= PROBLEM =
From the data below, please reproduce exactly everything from the line that contains "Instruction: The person" down to the line that contains "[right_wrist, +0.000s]", with both ends included.

BEGIN RECORDED DATA

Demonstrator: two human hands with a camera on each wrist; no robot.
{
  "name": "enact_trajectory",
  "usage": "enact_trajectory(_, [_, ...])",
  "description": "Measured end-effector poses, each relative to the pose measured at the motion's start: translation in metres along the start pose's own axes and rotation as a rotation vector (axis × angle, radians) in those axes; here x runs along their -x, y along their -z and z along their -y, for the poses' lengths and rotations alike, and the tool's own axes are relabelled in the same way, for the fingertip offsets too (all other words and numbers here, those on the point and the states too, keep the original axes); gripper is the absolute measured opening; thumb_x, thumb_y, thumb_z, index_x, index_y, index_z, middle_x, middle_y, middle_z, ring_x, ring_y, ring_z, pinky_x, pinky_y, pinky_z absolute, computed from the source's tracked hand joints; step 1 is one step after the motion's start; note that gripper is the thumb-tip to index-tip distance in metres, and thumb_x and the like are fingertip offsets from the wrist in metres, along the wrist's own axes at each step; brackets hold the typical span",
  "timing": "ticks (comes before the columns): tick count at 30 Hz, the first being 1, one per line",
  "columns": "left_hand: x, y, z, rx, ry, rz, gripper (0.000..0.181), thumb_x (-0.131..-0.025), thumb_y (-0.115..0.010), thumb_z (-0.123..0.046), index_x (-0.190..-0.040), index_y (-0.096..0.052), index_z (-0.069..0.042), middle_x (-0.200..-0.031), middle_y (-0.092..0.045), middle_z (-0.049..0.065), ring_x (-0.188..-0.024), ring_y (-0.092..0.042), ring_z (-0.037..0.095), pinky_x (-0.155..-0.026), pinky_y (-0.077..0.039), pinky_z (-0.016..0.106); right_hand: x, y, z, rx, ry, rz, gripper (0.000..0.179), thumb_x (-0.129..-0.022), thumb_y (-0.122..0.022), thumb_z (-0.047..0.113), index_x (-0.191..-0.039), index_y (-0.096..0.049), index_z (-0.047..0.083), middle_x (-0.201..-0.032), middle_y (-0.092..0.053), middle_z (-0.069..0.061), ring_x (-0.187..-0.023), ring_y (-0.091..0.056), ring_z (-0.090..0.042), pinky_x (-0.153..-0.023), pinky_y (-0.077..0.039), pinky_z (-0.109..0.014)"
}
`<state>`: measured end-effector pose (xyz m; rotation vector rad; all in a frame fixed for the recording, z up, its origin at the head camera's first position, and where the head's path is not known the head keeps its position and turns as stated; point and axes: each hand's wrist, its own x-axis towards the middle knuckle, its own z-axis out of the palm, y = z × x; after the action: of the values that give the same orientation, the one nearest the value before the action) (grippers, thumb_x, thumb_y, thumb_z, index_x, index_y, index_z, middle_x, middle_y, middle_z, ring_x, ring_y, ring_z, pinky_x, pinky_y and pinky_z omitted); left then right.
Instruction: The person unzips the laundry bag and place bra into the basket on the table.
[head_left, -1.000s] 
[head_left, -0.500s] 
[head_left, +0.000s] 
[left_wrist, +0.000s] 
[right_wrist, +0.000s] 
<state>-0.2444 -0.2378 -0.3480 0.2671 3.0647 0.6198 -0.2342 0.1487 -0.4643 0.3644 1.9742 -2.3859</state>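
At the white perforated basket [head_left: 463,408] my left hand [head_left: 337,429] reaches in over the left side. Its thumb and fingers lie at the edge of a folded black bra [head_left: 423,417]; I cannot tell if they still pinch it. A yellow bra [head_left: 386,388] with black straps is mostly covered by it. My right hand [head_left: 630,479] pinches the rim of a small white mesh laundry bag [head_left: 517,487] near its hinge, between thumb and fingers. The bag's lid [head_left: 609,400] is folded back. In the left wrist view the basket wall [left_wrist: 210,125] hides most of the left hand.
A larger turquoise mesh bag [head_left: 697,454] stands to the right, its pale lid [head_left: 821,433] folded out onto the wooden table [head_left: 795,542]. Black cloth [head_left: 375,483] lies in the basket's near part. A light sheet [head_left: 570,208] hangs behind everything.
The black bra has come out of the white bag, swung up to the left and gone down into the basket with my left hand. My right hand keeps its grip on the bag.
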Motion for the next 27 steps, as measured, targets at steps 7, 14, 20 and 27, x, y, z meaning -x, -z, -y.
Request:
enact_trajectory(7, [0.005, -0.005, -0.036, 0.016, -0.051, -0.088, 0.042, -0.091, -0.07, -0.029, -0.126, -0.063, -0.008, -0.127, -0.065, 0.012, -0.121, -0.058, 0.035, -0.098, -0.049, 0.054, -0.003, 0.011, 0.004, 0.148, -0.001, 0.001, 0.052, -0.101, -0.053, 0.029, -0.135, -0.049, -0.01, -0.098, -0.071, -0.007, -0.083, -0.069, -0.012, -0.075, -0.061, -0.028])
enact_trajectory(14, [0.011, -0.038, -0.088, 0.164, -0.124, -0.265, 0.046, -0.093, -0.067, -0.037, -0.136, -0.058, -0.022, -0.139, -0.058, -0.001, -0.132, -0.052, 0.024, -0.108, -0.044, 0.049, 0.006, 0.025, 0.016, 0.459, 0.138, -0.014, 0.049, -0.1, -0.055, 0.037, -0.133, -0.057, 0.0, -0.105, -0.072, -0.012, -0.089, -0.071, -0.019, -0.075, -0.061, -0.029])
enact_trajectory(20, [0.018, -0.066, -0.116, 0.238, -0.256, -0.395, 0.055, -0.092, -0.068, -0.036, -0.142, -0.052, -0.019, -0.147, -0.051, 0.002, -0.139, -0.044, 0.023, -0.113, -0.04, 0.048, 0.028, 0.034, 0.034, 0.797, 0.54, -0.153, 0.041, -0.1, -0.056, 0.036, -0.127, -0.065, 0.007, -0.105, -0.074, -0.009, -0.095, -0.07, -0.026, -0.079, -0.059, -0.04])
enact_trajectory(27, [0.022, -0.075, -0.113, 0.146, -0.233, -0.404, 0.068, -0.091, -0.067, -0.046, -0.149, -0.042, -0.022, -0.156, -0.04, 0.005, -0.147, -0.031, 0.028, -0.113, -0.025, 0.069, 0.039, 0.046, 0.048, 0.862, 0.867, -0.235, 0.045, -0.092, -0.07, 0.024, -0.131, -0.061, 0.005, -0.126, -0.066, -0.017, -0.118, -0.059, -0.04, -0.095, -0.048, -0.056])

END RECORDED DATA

= OUTPUT OF THE EXERCISE =
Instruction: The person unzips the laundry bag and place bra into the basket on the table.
[head_left, -1.000s] 
[head_left, -0.500s] 
[head_left, +0.000s] 
[left_wrist, +0.000s] 
[right_wrist, +0.000s] 

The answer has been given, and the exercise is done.